No início da ditadura você encontrava alguns delatores no seu entorno, mas era como se os porões fossem segregados da sociedade, permitindo a honestos pais de família fingir que não ouviam os gritos dos torturados pelos amigos próximos de Bolsonaro.
Agora, não. O espectro do abusador entrou na cabeça da velhinha rezadeira, do ruralista alucinado, normalizou a atuação dos assassinos reunidos em Clubes de Atiradores e Caçadores, transformou jornalistas em delatores – alguns deles, agora, tentando refazer o caminho de volta à civilização. Fez com que a sobrinha pia, que ia todos os domingos na missa, passasse a desejar a morte de esquerdistas, petistas, comunistas ou qualquer ista injetado em sua cabeça. Jogou no mesmo ambiente médicos imbecilizados, arruaceiros de periferia, vocações assassinas esperando a primeira oportunidade para cumprir a sua sina.
Definitivamente, o abusador não foi embora. Será um árduo trabalho empurrá-los de volta ao túmulo, porque não tem cara, não tem RG, é um sentimento amargo, pútrido, plantado por anos na cabeça do país, como um ectoplasma de Freddy Krueger.
Será uma dura caminhada, mas, pelo menos, sabemos o caminho. E as migalhas de pão jogadas pela estrada, para encontrar o caminho da volta, são as canções de Chico, Milton, Caetano, Nelson Cavaquinho, Zé Keti, Angelino de Oliveira, Adoniran.
Afinal, um país que construiu a mais bela música do planeta, haverá de encontrar forças para recuperar as lembranças da fogueiras, dos balões, dos luares dos sertões, e, em um ponto qualquer do futuro, voltar a ter orgulho de si. ”

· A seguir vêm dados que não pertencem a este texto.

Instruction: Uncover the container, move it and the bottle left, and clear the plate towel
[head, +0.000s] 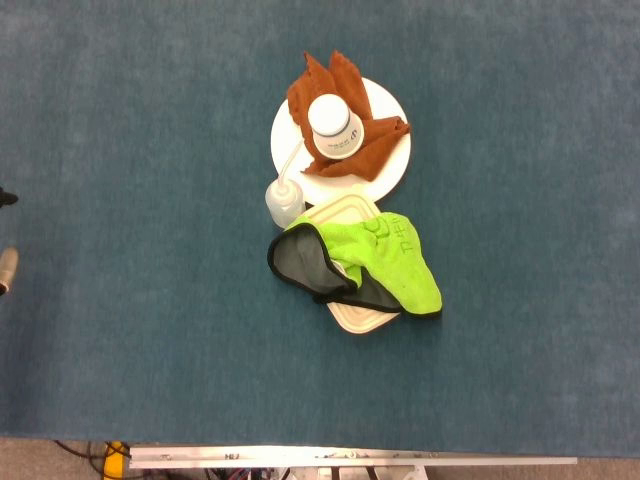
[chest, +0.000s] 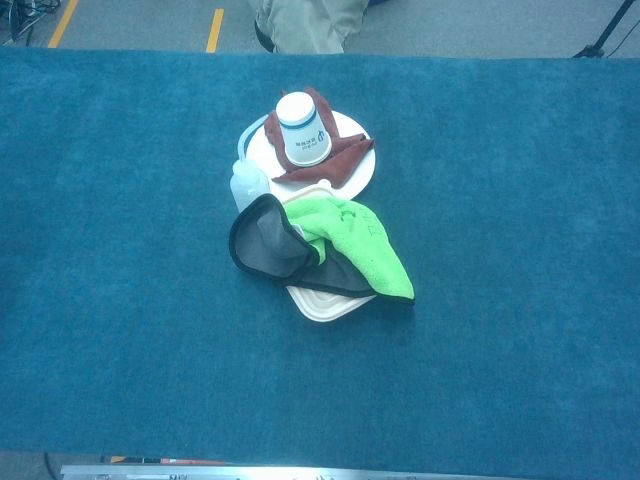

Texto do jornalista Luis Nassif .
Coincidências? Pero que las hay, las hay …
Sinto que o espírito do tempo, no caos, emerge, e ousa em prenúncios e sinergias.
O final de um poema que fiz em 2017, do livro A noite e o meio, Editora Córrego, 2019, confessa que uma cegueira seria bem vinda posto que não verei meu país renascido.

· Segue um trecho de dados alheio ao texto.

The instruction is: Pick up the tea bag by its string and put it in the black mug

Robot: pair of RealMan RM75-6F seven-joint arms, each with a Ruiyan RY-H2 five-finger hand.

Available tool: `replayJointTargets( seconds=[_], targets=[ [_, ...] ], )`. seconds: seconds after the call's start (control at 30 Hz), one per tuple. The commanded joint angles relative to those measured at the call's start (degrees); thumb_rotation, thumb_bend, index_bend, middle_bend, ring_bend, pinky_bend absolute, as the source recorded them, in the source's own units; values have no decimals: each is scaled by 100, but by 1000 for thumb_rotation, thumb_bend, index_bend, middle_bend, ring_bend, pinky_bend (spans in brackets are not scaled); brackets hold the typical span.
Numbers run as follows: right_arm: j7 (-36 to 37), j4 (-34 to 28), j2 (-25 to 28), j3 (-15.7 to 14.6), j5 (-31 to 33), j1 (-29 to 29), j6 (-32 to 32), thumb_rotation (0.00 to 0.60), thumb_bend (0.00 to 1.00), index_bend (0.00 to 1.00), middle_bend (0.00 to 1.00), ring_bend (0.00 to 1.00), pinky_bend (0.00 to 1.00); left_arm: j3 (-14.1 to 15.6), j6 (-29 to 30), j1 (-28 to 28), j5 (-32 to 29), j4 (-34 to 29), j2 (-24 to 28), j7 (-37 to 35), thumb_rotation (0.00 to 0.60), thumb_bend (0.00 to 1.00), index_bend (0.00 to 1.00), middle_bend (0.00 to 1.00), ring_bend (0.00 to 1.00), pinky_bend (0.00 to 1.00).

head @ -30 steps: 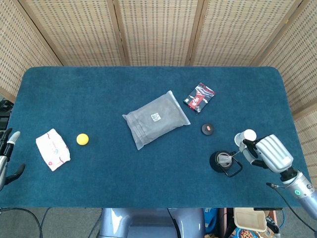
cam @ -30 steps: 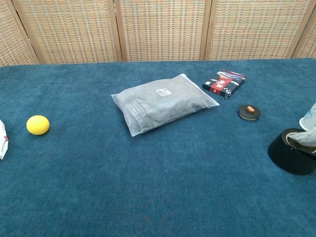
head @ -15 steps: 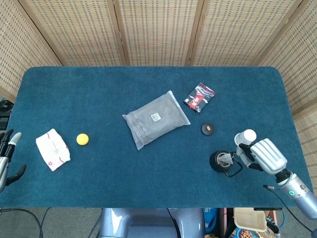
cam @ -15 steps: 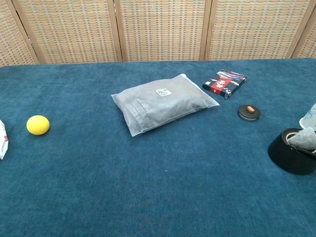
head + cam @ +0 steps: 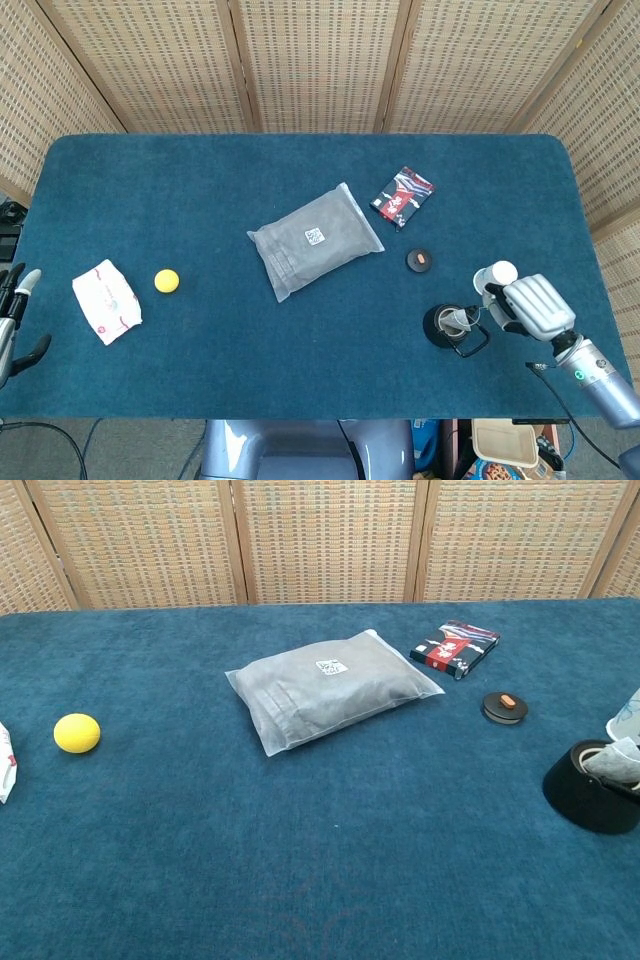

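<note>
tea bag [image 5: 459,321] sits in the mouth of the black mug [image 5: 447,327], at about 4 o'clock on the table [image 5: 200,200].
the right hand [image 5: 528,306] is just beside the mug at its 3 o'clock; whether its fingers pinch the string or have let go is too small to tell. the left hand [image 5: 12,318] waits at the table's 8 o'clock edge, fingers apart, holding nothing. my guess at the risk: if the string is in the fingers when the hand pulls away, the bag could be dragged out over the rim, or the light mug tipped. counted, largest to smallest: one grey pouch [image 5: 315,240], one white packet [image 5: 106,300], one patterned box [image 5: 402,196], one black mug, one white cup [image 5: 497,275] beside the right hand, one yellow ball [image 5: 166,280], one small black disc [image 5: 420,261], one tea bag.
</note>
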Motion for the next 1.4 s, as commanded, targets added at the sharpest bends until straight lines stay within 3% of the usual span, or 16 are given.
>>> replayJointTargets(
  seconds=[0.03, 0.33, 0.6, 0.73, 0.97, 1.13, 1.4],
  targets=[
    [8, -89, 114, -44, 55, 67, -193, 600, 801, 530, 863, 908, 954, -1, -4, -1, -3, 6, -2, -6, 600, 323, 31, 0, 0, 0],
    [-33, -202, 312, -64, 225, 155, -576, 600, 801, 442, 845, 908, 954, -8, -30, -17, -8, 44, -25, -29, 600, 323, 31, 0, 0, 0],
    [-241, -448, 490, -28, 532, 232, -1013, 579, 801, 264, 827, 907, 942, -7, -31, -16, -5, 78, -38, -52, 600, 324, 31, 0, 0, 0],
    [-406, -501, 547, 6, 674, 243, -1139, 513, 801, 235, 829, 907, 943, -5, -35, -13, -10, 94, -43, -67, 600, 323, 31, 0, 0, 0],
    [-454, -708, 665, 67, 572, 253, -1014, 505, 801, 221, 853, 907, 943, -6, -39, -19, 0, 111, -46, -76, 600, 323, 31, 0, 0, 0],
    [-516, -1124, 961, 38, 458, 453, -1325, 503, 802, 221, 893, 909, 943, -24, -15, -25, 16, 97, -20, -60, 600, 323, 31, 0, 0, 0],
    [-684, -1562, 1211, 33, 303, 855, -1915, 476, 980, 220, 965, 982, 987, -31, 6, -26, 36, 70, 11, -39, 600, 323, 31, 0, 0, 0]
  ],
)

Esse é o bônus e o ônus dos 70 anos: saber o que há, e saber o que não haverá.
Na velhice só existe o agora.
E o agora brasileiro são somente as esperanças de que as feridas imensas que carregamos sejam tratadas, cuidadas, cicatrizadas. E que aos poucos não nos deixemos sucumbir mais pela destruição fria pela qual passamos, sem que nada nem ninguém interrompesse os quatro anos ( sem contar os (des) arranjos dos anos anteriores) de aniquilamento de tudo o que era nosso.
Sabemos que há forças obscuras entre nós que cultivam a morte provocada, como fantasmas do mal contaminando nosso ânimo.
Mas concordo com Nassif: as migalhas dos nossos divinos Milton, Chico, Caetano, Gil, Nelson Cavaquinho, Zé Keti, Adoniran, Belchior, Itamar Assunção e tantos outros e outras, podem fazer milagres.
Assim seja.
Ps:
Vale também prestar muita atenção à canção Caravanas. Perfeita. Traz a eterna diáspora africana sob a batida do funk, as prisões como porões de navios negreiros, e um ar de O Estrangeiro de Camus no refrão e sua sequência, quase fantástico:
Que estoura as veias, o suor
Que embaça os olhos e a razão
Crioulos empilhados no porão
De caravelas no alto mar”
Boa noite
Tanta gente boa fazendo. Estes livros estão sendo publicados. E não estamos dando milho aos pombos. E que novos nomes surjam nesta lista dos grandes mestres da canção.
Sigamos, em caravanas, capinado ervas daninhas, em busca do sol que nos alumia, que nos aqueça a moleira e não nos estoura as veias…
Lindo o seu texto, o do Nassif, a mistura dos dois, lindo o Chico, acho linda Caravanas e adoro uma versão da Orquestra Mundana Refugi, gravada na voz da Paula Mirhan e com outras vozes de diversas partes do mundo.
Queridos amigos poetas que me privilegiam com sobrevidas, gratidão. Que bom cultuarmos as mesmas belezas, mesmo que choremos juntos.